Start of Dataset section
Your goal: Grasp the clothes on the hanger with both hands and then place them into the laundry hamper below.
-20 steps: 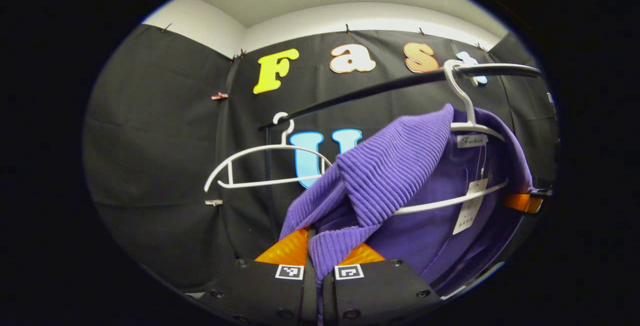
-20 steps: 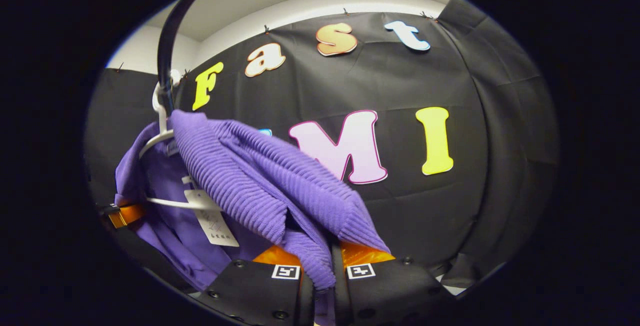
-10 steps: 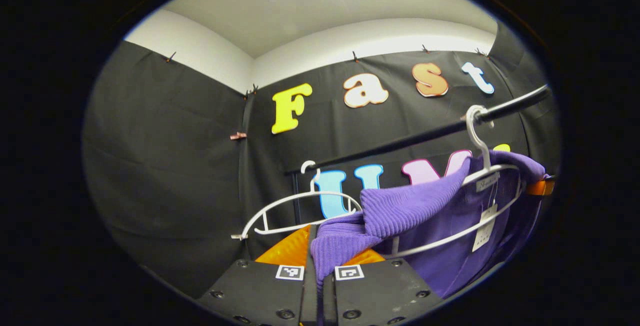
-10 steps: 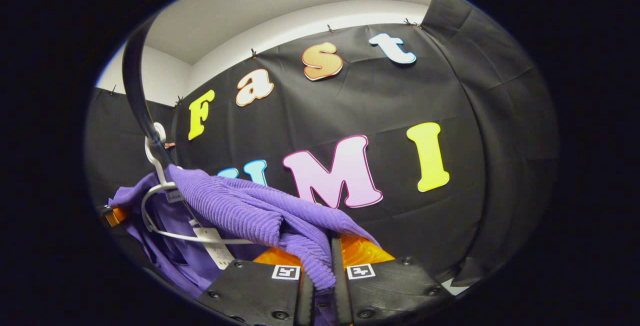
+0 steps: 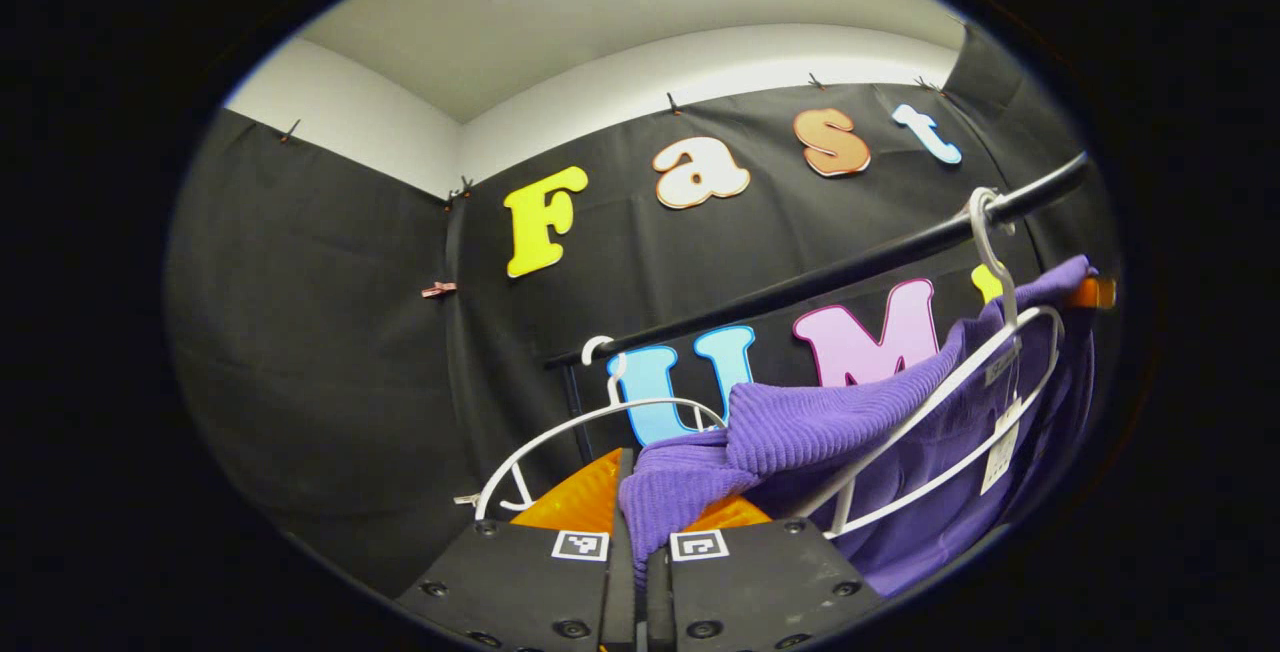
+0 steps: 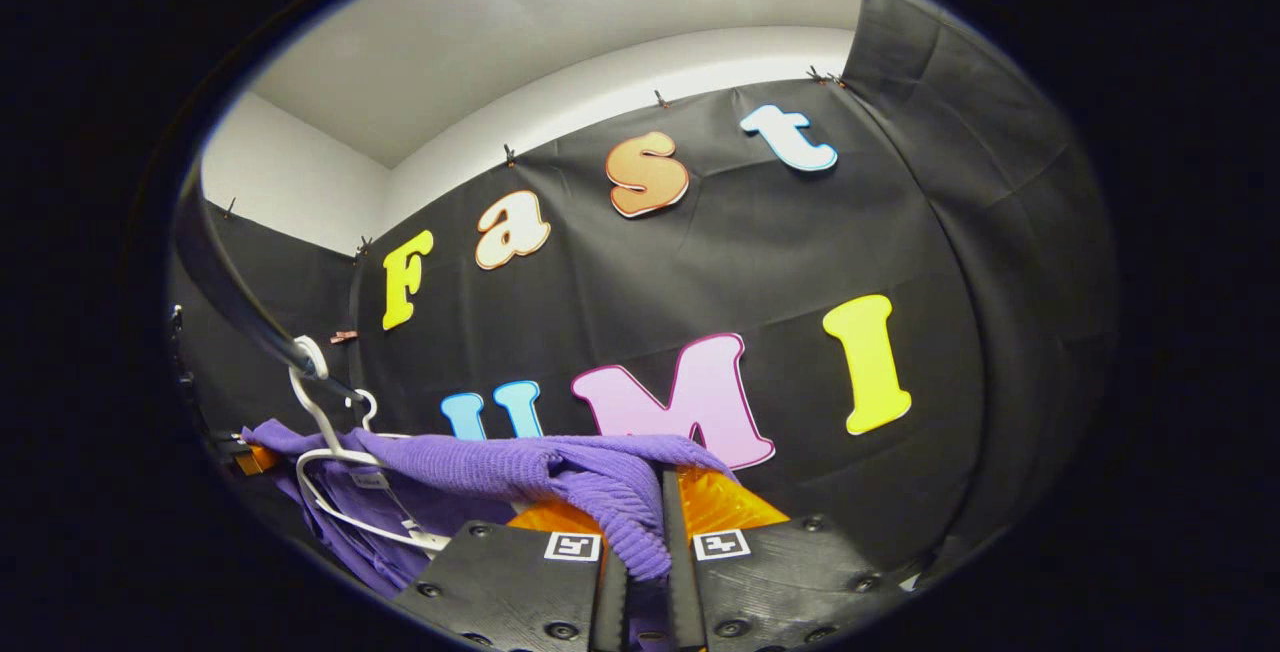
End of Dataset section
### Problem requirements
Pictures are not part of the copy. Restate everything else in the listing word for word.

### Output for this exercise
Your goal: Grasp the clothes on the hanger with both hands and then place them into the laundry hamper below.
-20 steps: 
-20 steps: 
-10 steps: 
-10 steps: 
+0 steps: 
+0 steps: 

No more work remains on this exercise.